Lying just to the southeast of Pontus, Phrygia was not a particularly good fit with the then-existing borders of the kingdom. A mountainous area, it was both where Alexander had cut the Gordian knot and where Midas had his golden touch. However, Phrygia had suffered badly at the hands of the Galatians, and the nascent power of Pergamum had a firm grip on what was left. Mithridates II chose instead to concentrate on the northeastern seaboard, where citizens of the wealthy Greek city of Sinope suddenly became aware that the power beyond the mountains had a deep and personal interest in them.
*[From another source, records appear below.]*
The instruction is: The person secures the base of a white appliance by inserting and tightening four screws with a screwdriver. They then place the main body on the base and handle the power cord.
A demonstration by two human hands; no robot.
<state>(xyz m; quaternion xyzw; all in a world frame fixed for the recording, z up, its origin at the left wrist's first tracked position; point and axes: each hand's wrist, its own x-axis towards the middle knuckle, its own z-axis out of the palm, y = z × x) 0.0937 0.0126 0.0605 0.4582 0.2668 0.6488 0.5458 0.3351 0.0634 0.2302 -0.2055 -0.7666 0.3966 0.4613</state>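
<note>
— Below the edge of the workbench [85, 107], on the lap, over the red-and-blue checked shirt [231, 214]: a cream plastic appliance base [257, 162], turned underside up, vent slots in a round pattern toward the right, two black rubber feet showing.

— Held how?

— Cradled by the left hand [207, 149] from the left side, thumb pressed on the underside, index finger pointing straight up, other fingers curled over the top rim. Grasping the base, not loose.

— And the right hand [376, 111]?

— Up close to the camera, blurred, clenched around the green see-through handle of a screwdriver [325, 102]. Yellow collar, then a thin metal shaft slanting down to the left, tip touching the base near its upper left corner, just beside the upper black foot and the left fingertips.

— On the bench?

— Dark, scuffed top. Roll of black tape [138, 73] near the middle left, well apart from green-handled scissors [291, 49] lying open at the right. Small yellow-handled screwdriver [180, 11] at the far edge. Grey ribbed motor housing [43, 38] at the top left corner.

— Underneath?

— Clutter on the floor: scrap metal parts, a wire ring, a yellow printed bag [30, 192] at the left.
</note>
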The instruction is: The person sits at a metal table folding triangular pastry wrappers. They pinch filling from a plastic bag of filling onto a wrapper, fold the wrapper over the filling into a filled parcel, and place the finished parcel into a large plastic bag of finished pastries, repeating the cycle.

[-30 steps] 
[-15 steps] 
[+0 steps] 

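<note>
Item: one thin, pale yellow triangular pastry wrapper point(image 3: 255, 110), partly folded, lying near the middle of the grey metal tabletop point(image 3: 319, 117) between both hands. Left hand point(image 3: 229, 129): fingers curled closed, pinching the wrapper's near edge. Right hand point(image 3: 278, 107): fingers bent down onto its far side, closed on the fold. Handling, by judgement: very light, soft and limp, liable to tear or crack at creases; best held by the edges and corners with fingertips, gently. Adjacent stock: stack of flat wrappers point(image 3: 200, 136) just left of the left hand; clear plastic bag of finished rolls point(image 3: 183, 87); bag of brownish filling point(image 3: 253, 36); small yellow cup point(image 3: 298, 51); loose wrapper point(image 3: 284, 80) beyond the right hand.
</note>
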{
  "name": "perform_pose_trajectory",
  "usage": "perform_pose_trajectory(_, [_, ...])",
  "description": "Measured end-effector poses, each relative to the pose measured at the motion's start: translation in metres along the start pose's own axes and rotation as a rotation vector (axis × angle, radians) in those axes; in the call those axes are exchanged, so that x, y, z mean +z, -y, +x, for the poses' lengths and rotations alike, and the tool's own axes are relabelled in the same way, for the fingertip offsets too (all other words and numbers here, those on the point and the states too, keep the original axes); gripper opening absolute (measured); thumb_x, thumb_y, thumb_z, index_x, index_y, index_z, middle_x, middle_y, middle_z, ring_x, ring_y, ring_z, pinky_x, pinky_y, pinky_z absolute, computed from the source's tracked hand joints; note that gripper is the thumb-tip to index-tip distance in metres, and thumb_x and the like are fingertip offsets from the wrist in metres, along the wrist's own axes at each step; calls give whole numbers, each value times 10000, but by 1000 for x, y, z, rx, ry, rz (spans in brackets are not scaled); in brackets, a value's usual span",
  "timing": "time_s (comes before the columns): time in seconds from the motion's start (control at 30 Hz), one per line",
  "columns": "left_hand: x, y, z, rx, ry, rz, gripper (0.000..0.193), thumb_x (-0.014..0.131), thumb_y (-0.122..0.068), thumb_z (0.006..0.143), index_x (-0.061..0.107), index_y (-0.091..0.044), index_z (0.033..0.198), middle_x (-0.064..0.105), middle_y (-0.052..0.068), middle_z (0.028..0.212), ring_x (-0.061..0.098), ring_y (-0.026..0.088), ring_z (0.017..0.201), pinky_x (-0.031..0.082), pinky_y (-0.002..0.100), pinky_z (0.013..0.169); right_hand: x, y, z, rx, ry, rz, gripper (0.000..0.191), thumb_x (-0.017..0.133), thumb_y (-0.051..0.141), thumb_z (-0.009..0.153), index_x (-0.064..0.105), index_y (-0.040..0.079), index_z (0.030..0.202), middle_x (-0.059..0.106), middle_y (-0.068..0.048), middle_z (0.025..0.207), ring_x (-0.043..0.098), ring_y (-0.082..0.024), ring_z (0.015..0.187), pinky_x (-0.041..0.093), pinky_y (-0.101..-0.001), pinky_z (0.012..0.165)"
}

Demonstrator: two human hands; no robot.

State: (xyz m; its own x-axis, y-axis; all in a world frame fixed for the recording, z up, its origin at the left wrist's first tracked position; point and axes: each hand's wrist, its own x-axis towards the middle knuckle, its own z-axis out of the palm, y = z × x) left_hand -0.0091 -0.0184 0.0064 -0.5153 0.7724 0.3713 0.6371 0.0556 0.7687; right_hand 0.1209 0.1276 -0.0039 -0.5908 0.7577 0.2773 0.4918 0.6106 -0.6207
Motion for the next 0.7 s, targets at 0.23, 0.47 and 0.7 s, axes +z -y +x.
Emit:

It is not known whether Mithridates II actually made a military grab for the city, but if he did he was unsuccessful, since Sinope remained independent for another generation and Pontus vanishes off the pages of history; apart that is, from mention of Mithridates II scoring a further diplomatic coup by marrying his daughter to the Seleucid king – the first time that a Seleucid monarch had taken a wife outside Macedonian royalty.4

One has to assume the period of 220 –190 BC as the reign of Mithridates III, simply because he has to be fitted into the record somewhere. The only evidence for the existence of Pontus at this time is the coinage which archaeologists are still unearthing in the region. They show a distinctly Asiatic–looking Mithridates (presumably III) on the obverse, together with the crescent moon and star which was to become a symbol of Pontus and the Mithridatids (a symbol which has since become a bone of heated contention both as to its origins and its relationship with the star and crescent symbol of the Turks). However, it is probable that Mithridates III tightened the Pontic noose around Sinope by bringing Amisus (a coastal city to Sinope’s east), into his hegemony.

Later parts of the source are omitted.